Left unaddressed, these burdens spawn an array of other beliefs, behaviors, and activities. All of them are harmful to human beings; the great bulk of them are lies; most are trauma responses. A complete list would fill pages, but here are a few: entitled white rage; white pseudo-fragility; Indigenous invisibility; racialized dodges and gaslighting; white contrition override; and white exceptionalism.
All of this may sound dispiriting. But, as you know, a backpack—no matter how heavy or burdensome—can be removed.
If you have a white body, and you’re ready to acknowledge and interrogate your own advantages and burdens, here is a place to start:
Body Practice
Lynching has been part of American life for almost 200 years. The practice began in the South in the 1830s, but then spread north, into the vast majority of states. It has continued well into my lifetime: in 1981, African American Michael Donald was lynched in Mobile, Alabama by the Ku Klux Klan. Three out of four people killed by lynchings were African American; the overwhelming majority of lynchers have been white.
Although some lynchings were carried out in private or secret, often they were public performances meant to excite and entertain a crowd of white Americans. People took photographs of the corpses—and, sometimes, of the white perpetrators posturing nearby, like big-game hunters posing next to their kills. Many of these photos were made into postcards, which were sold and traded like baseball cards.
In a moment, I’ll ask you to view two disturbing images, one at a time. The first is from a photograph taken after a 1920 lynching in Duluth, Minnesota. I’ve removed the three African American corpses from the image, so you can focus on the white faces and bodies. These Americans carefully posed for this photo, which was illuminated by the headlights of two cars that were driven into position. The original photo, which included the three executed Black bodies, was later made into a postcard.
The second photograph, which you will probably recognize, was taken almost exactly 100 years later. Because the link to it takes you to another website, you may need to scroll down a bit to see the full image.
Look at the first image closely for five seconds:
First Image
Then look at the other for another five seconds:
Second Image
Repeat this process at least five times, toggling back and forth between the two images, and staying with each one for at least five seconds (or, if you can’t do it for the full five seconds, as long as you can).
As you move back and forth between the images, pay close attention to what you experience in your body. What arises in you as you move back and forth? What physical sensations? What images? What urges or impulses? What movements or actions? Where do you experience quaking? Where do you experience constriction?
Once you have gone back and forth at least five times, stop. Feel free to write down what you experienced.
Don’t just do this practice once. Do it at least once a day, preferably every day.
On the tenth day, compare what you experience in your body to what you experienced the first time you did this practice. Do the same on the 20th day, and the 30th, and periodically thereafter.

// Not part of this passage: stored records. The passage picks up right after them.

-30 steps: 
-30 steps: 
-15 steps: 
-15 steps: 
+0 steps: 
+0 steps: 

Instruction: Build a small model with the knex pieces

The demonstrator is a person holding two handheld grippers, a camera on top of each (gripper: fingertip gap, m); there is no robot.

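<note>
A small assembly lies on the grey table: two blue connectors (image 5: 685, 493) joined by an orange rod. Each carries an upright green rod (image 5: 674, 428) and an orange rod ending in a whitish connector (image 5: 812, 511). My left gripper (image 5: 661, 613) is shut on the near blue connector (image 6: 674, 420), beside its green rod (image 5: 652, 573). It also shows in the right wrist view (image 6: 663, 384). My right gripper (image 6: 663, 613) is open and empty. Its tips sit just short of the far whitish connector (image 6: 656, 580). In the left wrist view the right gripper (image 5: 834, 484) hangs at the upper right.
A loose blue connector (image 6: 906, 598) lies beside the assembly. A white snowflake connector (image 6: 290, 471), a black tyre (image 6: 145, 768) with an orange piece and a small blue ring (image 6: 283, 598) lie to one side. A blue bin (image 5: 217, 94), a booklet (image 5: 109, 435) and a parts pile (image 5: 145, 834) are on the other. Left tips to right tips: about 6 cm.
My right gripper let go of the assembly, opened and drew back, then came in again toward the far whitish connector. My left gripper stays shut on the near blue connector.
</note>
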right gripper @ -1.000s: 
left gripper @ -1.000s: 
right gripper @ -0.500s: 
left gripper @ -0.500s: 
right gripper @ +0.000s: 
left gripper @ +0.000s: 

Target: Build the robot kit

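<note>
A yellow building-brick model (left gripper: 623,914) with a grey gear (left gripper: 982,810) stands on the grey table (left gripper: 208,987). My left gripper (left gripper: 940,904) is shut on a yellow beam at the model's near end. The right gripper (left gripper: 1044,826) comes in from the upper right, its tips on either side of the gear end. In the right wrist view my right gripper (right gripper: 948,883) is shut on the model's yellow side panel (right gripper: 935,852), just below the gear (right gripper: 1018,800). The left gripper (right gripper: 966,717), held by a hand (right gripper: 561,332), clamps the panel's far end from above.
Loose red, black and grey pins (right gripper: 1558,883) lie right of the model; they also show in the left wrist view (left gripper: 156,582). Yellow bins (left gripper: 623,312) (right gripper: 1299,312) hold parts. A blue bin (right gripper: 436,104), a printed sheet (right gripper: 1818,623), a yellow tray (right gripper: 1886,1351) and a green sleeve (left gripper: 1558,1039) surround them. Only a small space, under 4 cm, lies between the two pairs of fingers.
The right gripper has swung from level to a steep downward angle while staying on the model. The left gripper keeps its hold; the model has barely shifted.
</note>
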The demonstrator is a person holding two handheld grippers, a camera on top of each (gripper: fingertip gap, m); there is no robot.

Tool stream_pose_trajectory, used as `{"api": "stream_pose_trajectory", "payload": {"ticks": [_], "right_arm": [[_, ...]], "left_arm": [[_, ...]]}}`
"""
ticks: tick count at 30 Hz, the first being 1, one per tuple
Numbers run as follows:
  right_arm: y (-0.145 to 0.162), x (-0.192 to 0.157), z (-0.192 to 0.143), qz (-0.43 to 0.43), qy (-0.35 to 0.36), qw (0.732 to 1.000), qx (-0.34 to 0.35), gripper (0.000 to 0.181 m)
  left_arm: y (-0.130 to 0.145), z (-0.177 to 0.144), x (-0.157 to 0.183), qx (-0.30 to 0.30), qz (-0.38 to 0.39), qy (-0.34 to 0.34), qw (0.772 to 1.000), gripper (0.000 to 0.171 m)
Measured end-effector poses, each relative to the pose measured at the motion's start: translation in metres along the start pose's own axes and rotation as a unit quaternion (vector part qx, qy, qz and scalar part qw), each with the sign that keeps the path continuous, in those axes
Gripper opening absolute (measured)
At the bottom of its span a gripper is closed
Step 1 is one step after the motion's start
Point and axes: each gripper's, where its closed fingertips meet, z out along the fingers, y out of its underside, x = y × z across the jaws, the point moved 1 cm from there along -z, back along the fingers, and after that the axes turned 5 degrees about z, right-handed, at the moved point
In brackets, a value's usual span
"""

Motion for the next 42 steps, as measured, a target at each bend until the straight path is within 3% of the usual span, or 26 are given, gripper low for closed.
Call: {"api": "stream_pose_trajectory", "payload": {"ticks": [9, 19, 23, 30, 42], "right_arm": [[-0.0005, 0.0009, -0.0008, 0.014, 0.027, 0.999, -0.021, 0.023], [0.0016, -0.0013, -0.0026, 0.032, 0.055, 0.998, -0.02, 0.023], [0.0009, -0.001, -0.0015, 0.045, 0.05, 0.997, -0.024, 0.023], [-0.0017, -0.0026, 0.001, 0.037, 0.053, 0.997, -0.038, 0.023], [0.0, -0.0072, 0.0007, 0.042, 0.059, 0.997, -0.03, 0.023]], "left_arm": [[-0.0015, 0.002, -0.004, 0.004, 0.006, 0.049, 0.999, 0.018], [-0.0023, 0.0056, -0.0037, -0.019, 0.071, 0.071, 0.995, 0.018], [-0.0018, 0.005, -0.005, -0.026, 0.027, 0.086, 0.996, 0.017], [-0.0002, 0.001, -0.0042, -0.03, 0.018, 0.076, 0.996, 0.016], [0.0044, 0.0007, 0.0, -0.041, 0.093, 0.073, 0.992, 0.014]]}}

This practice is what I call an invited rep—an opportunity for growth that you deliberately bring into your daily life. Invited reps help you get used to pushing beyond your limitations, and to leaning into challenges and discomfort, rather than reflexively recoiling from them. (For more details on invited reps and life reps, see my earlier blog entry, “Unlocking the Genius of Your Body.”)
Of course, this one simple activity—repeated daily or regularly—won’t magically remove your plantation backpack. But it will help you begin the necessary process of acknowledgment, interrogation, and growing up in relation to trauma and race.
Ultimately, white-bodied Americans need to begin working collectively. Together, they can acknowledge the backpacks weighing them down; interrogate what is inside and behind them; and begin to remove these debilitating burdens from each other’s backs.